Critical and Comparative Perspectives on American Studies
This volume explores the convergences and divergences of American Studies today, and, more specifically, investigates how this discipline might be approached. Drawing on a wide range of perspectives, the essays brought together here address concerns related to the role and capacity of American Studies in the early 21st century, amidst alarming circumstances of environmental, economic, and educational degradation in a world characterized by a transnational flux of people, money, and cultures.
Since its inception in the 1930s, the field of American Studies has been continuously examining its own disciplinary concepts, methodological approaches, and geographic assumptions. This book responds to calls for an open and critical discussion, offering a multifaceted image of the current approaches to American Studies as a complex and rapidly evolving discipline. The authors of the articles included here are academics and junior researchers who share their investigations and perceptions, ranging from linguistics, literature, economic history, Marx’s ideas, social theory, diasporic narratives, memory, trauma, gender issues, and teaching to popular culture-related phenomena and class-passing in ex-Yugoslavia against the background of the American Dream.
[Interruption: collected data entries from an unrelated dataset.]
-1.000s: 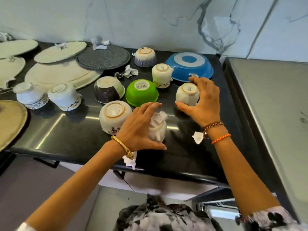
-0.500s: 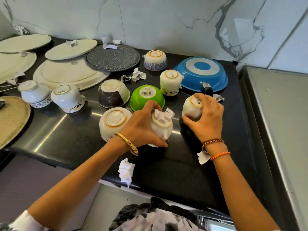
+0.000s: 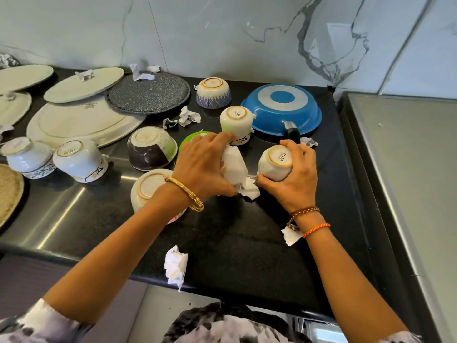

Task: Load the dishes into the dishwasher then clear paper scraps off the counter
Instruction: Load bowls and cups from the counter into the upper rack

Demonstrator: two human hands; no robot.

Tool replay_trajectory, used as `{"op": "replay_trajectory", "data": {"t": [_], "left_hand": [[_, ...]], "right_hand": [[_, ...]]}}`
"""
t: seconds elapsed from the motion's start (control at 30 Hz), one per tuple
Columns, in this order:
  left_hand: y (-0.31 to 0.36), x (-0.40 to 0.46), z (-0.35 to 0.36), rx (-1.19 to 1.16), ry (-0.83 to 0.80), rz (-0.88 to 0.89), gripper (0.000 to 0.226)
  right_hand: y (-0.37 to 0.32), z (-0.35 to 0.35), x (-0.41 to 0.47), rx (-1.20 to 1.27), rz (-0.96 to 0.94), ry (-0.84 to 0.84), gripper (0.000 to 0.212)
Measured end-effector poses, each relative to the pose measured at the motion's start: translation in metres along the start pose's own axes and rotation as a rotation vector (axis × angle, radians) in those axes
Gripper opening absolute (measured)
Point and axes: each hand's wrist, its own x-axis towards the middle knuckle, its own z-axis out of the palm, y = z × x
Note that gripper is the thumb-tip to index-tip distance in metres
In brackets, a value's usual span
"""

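Nearest, a crumpled white paper scrap (image 3: 176, 267) sits at the front edge of the black glossy stone counter (image 3: 235, 243). Another torn white paper piece (image 3: 289, 237) lies beside the right wrist.

Left hand (image 3: 202, 167) grasps a tilted white ceramic cup (image 3: 233, 167), fingers curled over it, thumb at its lower side; a white paper bit (image 3: 251, 191) is just under the cup, touching it. Right hand (image 3: 290, 179) grips an upside-down white ceramic cup with "SISTA" on its base (image 3: 275, 163), fingers wrapped round its sides. The two cups are close, almost touching.

Under the left wrist, an upside-down cream bowl with floral rim (image 3: 146, 188). Behind the left hand, an upside-down green plastic bowl (image 3: 191, 141), mostly hidden. Left of it an upside-down dark brown and cream bowl (image 3: 150, 148). Further left, an upside-down white mug with black line drawing (image 3: 79, 160) and a white cup with patterned rim (image 3: 27, 158), touching each other. A woven tan mat (image 3: 8, 191) at the left edge.

Behind the hands, another upside-down white "SISTA" cup (image 3: 236, 123), beside an upside-down blue frying pan with black handle (image 3: 282, 107). Small crumpled papers (image 3: 186, 117) mid-counter. Further back, a blue-patterned upside-down bowl (image 3: 214, 92), a dark speckled round plate (image 3: 148, 94), several pale cream plates (image 3: 79, 122) overlapping, with paper scraps on them. Marble-look white wall (image 3: 222, 33) behind. Steel surface (image 3: 408, 169) at right.
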Motion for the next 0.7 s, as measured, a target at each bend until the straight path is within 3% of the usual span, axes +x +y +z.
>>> {"op": "replay_trajectory", "data": {"t": [0.23, 0.43, 0.53, 0.7], "left_hand": [[-0.001, 0.000, 0.008, -0.619, 0.148, -0.164, 0.082], [0.007, -0.009, 0.009, -0.937, 0.154, -0.214, 0.081], [0.020, -0.018, 0.008, -1.048, 0.191, -0.139, 0.057], [0.042, -0.035, -0.004, -1.139, 0.195, -0.053, 0.051]], "right_hand": [[0.000, -0.002, -0.002, 0.108, 0.003, 0.152, 0.078], [-0.007, -0.010, -0.003, 0.324, 0.047, 0.339, 0.076], [-0.019, -0.016, -0.006, 0.653, 0.169, 0.443, 0.070], [-0.041, -0.042, -0.016, 1.318, 0.645, 0.481, 0.046]]}}
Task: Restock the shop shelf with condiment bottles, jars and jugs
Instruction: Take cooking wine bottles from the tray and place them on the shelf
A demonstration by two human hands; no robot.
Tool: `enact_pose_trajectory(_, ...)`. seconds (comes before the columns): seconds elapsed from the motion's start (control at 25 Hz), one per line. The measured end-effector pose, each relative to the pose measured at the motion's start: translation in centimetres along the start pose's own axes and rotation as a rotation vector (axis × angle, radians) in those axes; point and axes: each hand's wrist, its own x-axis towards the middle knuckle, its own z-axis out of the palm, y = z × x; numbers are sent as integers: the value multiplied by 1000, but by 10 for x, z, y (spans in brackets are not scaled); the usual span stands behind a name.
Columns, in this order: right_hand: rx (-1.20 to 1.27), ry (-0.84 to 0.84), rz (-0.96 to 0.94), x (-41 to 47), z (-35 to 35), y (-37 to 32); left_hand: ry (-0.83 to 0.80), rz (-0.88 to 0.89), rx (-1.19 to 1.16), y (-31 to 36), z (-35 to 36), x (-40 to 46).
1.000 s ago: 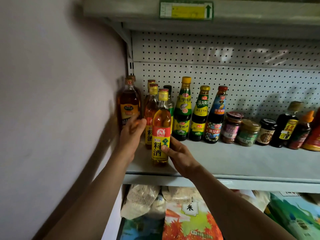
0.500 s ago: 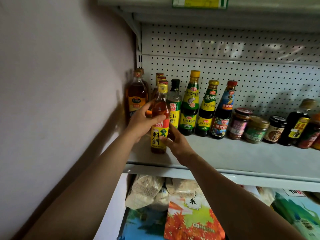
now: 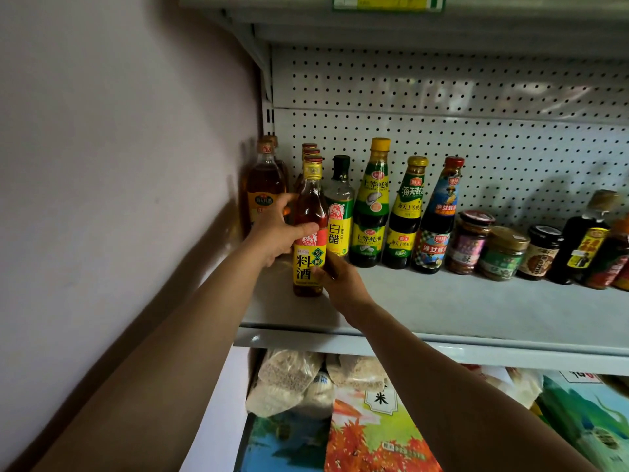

The diverse and far-ranging representation of texts in this volume reflects the inseparability and confluence of different research interests within the discipline. The book avoids generalization and encourages interdisciplinarity through a number of critical and comparative contributions to this increasingly inclusive field of scholarship, which ensures its relevance in the ongoing debate about the capacity of American Studies to respond to an ever-broadening range of contemporary issues and challenges. Combining theory and practice in their examinations of academic and popular texts and investigations of American and non-American cultural matrices, the articles in this book will be interesting and useful to scholars and students, as well as the general reader.
Ksenija Kondali received her doctorate in English from the University of Zagreb, and is now an Assistant Professor at the Faculty of Philosophy of the University of Sarajevo, where she teaches US history, literary theory, and British and American literature and culture. She has presented papers at over twenty conferences, and published articles about American, British, Irish, and postcolonial authors. Her research foci also include spatiality, memory, and trauma studies.
Faruk Bajraktarević is Assistant Professor of English Literature at the Faculty of Philosophy of the University of Sarajevo, where he teaches courses on British poetry of the Romantic period and postcolonial literatures in English. His doctoral dissertation dealt with literary contestations and re-articulations of dominant representations of radicalism and suicide terrorism in post 9/11 Anglophone and Francophone fiction. He has published articles in several journals, primarily focused on British authors, but his research interests also include American literature and popular culture.